Why was I crying, you might ask? I was terrified because of the self-image that I carried deep down in my heart. Growing up poor had left a stigma in my heart, of not being worthy. And going to that fashion world frightened me for that very reason.
I talked and prayed with my leader Jake, who saw my emotions coming up. And I knew that this was something that I needed to do. So the next morning as we walked towards the beautiful area where the Fashion Week shows were held during that first day, I felt like being an animal who was soon going to be slaughtered.
I decided not to listen to those terrified feelings but started singing a song in my mind: I'll set you as a seal, upon my heart, as a seal upon my arms. For there is love, that is as strong as death, jealousy demanding as the grave. And many waters, cannot quench this love. You won't relent until you have it all, my heart is yours.
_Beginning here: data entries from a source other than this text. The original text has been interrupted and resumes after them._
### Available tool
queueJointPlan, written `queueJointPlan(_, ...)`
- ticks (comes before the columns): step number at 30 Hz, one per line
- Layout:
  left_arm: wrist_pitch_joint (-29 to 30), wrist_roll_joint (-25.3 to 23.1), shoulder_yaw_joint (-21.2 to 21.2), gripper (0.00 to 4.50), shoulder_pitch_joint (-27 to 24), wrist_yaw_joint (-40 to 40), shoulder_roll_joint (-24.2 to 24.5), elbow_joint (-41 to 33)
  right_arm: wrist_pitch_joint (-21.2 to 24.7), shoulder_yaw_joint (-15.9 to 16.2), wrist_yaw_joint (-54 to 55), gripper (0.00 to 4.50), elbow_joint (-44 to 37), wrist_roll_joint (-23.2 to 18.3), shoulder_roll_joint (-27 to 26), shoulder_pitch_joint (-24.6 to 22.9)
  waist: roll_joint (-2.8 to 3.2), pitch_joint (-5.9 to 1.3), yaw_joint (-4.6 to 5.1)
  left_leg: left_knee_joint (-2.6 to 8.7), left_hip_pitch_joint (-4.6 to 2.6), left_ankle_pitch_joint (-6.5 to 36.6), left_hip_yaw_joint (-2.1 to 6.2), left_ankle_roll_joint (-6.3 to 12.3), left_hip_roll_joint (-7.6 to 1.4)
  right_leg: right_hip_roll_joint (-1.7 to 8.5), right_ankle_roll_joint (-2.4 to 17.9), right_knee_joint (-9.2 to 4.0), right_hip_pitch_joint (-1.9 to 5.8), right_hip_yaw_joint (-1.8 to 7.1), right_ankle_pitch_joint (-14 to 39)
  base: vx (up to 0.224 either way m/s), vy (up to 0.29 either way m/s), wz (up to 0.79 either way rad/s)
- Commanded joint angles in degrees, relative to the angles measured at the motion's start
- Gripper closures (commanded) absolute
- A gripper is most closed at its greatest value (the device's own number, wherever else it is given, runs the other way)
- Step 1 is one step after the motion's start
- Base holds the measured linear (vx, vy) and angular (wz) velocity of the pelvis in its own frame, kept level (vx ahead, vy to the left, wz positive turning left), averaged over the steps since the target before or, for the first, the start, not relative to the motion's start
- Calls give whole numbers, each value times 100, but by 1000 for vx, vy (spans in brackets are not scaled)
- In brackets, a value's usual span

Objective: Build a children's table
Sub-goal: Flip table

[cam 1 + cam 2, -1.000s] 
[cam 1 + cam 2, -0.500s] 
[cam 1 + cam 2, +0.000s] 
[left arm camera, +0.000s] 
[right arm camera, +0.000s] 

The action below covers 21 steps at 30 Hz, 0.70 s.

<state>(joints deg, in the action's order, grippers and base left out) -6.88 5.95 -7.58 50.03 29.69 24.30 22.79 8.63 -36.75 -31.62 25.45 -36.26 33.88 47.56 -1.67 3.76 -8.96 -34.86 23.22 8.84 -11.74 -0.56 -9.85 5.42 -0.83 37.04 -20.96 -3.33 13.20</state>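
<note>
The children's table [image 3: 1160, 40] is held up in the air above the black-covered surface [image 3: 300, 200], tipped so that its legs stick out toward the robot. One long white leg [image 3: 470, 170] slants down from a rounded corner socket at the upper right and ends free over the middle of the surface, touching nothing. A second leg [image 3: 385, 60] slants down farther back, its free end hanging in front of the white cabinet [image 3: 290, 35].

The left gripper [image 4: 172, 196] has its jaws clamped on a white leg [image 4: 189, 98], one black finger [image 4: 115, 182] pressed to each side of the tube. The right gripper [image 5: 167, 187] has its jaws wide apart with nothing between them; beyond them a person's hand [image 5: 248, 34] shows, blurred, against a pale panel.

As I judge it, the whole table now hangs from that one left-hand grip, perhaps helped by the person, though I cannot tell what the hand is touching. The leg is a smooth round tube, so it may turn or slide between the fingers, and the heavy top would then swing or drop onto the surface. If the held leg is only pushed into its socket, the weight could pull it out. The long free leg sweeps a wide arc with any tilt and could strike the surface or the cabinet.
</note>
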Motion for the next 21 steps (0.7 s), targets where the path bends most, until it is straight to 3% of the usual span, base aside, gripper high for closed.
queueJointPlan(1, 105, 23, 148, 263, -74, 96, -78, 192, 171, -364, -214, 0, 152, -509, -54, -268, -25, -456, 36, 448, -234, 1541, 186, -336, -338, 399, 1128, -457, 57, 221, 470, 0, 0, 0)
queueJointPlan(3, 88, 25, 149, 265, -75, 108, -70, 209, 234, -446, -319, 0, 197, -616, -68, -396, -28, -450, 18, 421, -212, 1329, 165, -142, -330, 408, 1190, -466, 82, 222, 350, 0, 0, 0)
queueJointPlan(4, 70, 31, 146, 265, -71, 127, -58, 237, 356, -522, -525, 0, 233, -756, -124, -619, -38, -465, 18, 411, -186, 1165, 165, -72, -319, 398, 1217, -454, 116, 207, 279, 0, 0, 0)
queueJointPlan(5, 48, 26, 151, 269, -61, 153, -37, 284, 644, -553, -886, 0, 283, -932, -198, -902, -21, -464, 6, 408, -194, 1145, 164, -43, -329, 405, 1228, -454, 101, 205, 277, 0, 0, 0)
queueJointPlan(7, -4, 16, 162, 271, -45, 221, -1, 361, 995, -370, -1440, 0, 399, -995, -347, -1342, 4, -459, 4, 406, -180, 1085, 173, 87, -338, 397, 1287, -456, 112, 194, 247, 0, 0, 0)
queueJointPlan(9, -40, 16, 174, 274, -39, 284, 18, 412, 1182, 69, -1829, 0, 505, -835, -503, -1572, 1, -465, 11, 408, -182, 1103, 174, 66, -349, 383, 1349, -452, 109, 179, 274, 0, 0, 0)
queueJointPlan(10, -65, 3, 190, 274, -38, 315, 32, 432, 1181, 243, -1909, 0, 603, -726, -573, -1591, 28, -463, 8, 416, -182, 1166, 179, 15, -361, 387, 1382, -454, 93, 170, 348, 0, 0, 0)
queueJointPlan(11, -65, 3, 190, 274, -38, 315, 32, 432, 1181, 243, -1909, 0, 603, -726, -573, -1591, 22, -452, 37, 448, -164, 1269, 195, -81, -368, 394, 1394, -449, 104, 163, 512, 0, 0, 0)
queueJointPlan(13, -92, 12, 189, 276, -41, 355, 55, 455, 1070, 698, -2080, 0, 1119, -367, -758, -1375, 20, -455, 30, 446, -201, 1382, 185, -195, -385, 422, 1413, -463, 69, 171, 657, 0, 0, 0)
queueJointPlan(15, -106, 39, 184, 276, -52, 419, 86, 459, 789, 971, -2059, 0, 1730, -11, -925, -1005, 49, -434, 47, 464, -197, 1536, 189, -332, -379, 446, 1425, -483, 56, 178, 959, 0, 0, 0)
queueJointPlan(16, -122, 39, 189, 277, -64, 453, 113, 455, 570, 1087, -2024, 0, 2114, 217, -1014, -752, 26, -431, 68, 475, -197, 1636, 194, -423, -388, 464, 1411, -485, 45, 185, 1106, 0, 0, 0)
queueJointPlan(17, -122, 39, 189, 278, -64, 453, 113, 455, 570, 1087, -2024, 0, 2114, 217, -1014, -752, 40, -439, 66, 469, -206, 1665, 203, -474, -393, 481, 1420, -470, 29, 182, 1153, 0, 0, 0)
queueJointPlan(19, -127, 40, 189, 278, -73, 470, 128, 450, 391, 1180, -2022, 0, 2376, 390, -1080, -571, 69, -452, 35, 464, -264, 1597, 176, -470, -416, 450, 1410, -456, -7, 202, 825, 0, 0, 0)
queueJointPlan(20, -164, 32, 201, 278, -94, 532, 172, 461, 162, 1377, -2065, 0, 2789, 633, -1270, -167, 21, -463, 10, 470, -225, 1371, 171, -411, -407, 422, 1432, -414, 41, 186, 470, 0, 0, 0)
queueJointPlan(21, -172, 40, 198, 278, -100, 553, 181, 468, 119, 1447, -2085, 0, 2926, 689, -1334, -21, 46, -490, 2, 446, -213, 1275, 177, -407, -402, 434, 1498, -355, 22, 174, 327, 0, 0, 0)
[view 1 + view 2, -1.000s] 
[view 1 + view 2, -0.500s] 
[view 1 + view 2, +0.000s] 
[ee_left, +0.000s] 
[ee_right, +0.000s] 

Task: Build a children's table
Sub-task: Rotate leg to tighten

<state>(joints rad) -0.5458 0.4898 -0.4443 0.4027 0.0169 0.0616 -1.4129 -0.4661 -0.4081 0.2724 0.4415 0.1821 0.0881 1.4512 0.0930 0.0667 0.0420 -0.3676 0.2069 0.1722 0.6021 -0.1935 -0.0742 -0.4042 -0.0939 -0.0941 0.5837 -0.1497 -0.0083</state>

I ended up facing one of my deepest fear during that time. While we were dressing up the models in twenty shows and encouraging them during the times when we could talk with them, my self-image was being rebuilt.
Pieces that I otherwise would have been collecting for a long time, were coming together in a speed that made my heart burst out of joy and peace. I started believing into my own worth while I saw it being reconstructed.
Sometimes doing what you are really afraid of, but also have a great desire for, can take you further quicker than always avoiding the risk.
If you are on the edge of doing something brave, maybe talk with a friend who has always supported you. Ask their opinion. Or maybe not.
Sometimes only you know the answer in your heart. Ask your own heart, if this fear is worth facing. In the midst of the biggest fears, while taking the bold steps, we often can feel in the deepest ways, how we are being loved.